The Times goes further, adding another above the fold story headlined, “The President Lands a Punch, and Many Hear Echoes of Watergate.” Ah, the old “many say/many hear/many think” ploy—an unethical journalism classic. Let’s seed the unfair suspicion without taking responsibility for it! Hey, we didn’t say we thought that, just that others do!

2. Many have noted that President Hillary would have fired Comey within seconds of taking office, or as close to that as possible. This is doubtlessly true. It is also true that Republicans would probably be attacking her with as much fury and blatant hypocrisy as Democrats are attacking the firing now.

But doing something unethical in an alternate universe is still not as damning is doing it in this one.

3. I have been working on a “100 Days” overview of the ethics score since President Trump took office. In general, it is both remarkable and disturbing how closely the President’s actual performance tracks with my expectations, as explained over the last two years.
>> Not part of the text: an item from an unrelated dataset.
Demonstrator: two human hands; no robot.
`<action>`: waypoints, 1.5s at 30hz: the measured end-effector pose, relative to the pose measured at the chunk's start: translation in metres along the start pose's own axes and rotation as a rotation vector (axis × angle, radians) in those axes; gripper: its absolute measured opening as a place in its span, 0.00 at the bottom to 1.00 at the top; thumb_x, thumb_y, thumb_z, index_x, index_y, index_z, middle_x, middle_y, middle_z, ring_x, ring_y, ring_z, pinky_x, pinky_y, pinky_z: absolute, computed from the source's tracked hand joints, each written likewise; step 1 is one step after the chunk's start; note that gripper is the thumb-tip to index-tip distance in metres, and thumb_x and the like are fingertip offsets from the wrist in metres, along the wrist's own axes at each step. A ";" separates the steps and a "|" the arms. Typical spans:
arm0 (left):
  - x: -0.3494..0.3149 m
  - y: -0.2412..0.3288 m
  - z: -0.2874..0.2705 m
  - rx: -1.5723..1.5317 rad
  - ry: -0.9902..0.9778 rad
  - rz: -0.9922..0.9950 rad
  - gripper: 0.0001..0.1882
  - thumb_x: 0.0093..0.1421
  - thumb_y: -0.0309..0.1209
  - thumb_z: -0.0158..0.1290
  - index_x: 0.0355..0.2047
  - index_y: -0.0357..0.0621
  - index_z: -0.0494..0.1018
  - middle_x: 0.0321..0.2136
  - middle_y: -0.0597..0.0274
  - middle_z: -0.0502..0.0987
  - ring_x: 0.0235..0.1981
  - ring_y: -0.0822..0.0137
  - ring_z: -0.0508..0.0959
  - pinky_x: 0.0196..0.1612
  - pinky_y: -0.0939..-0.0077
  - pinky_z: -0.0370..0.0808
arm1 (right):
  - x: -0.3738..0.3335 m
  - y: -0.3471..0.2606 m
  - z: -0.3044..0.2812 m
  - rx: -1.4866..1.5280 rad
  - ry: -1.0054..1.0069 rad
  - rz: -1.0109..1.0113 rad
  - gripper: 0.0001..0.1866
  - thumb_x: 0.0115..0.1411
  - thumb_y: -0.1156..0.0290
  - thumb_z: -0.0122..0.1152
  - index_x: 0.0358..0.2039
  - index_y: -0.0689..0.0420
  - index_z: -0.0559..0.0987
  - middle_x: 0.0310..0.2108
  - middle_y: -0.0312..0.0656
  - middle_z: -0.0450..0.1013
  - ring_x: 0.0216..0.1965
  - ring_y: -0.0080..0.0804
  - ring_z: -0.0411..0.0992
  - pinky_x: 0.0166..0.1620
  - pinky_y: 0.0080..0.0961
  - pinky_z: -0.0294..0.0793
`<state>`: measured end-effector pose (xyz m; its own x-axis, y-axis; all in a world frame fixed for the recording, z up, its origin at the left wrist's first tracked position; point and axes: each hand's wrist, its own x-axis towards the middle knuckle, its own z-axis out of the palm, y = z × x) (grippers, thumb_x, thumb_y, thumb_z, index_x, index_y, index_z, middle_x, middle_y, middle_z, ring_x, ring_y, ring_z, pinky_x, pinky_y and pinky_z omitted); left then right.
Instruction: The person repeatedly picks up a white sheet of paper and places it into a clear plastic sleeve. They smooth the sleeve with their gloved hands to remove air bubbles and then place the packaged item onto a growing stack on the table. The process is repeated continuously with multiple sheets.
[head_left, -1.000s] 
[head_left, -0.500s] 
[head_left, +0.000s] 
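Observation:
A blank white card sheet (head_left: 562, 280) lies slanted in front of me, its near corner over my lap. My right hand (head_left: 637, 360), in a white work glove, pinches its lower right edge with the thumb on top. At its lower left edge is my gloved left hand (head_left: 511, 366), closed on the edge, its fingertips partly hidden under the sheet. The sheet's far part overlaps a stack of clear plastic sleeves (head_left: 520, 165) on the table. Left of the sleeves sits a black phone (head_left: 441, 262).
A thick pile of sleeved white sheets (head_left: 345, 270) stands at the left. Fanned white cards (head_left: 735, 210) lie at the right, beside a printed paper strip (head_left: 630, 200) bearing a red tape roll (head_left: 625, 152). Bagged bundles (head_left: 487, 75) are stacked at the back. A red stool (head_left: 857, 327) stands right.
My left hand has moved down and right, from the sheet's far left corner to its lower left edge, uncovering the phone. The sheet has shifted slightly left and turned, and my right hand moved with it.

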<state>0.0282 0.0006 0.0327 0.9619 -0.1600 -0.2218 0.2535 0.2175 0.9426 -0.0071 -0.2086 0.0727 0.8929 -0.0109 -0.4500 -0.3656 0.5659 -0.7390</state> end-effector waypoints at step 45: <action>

One aspect of this mostly negative assessment that is undeniably positive, however is that President Trump, unlike his predecessor, does not fear making decisions, and makes them despite the amount of criticism he knows will be coming, especially from the news media. (The previous President knew that he had nothing to fear from the news media, since it was invested in making him seem successful and wise even when he wasn’t.)

The firing of Comey is a perfect example, as was the decision to enforce, belatedly, Obama’s “red line” in Syria.

4. Nowhere near enough focus has landed on Rod Rosenstein (left) , the  deputy attorney general who was only confirmed a couple of weeks ago ( April 25, 2017). Rosenstein is an impressive lawyer with a long, distinguished  record in both Democratic and Republican administrations, and authored  the  “Memorandum to the Attorney General” on the subject of “Restoring Public Confidence in the FBI.” This articulates the best reasons for firing Comey, and any critic who argues that it made sense to keep him on is tasked with rebutting Rosenstein’s brief. Good luck with that.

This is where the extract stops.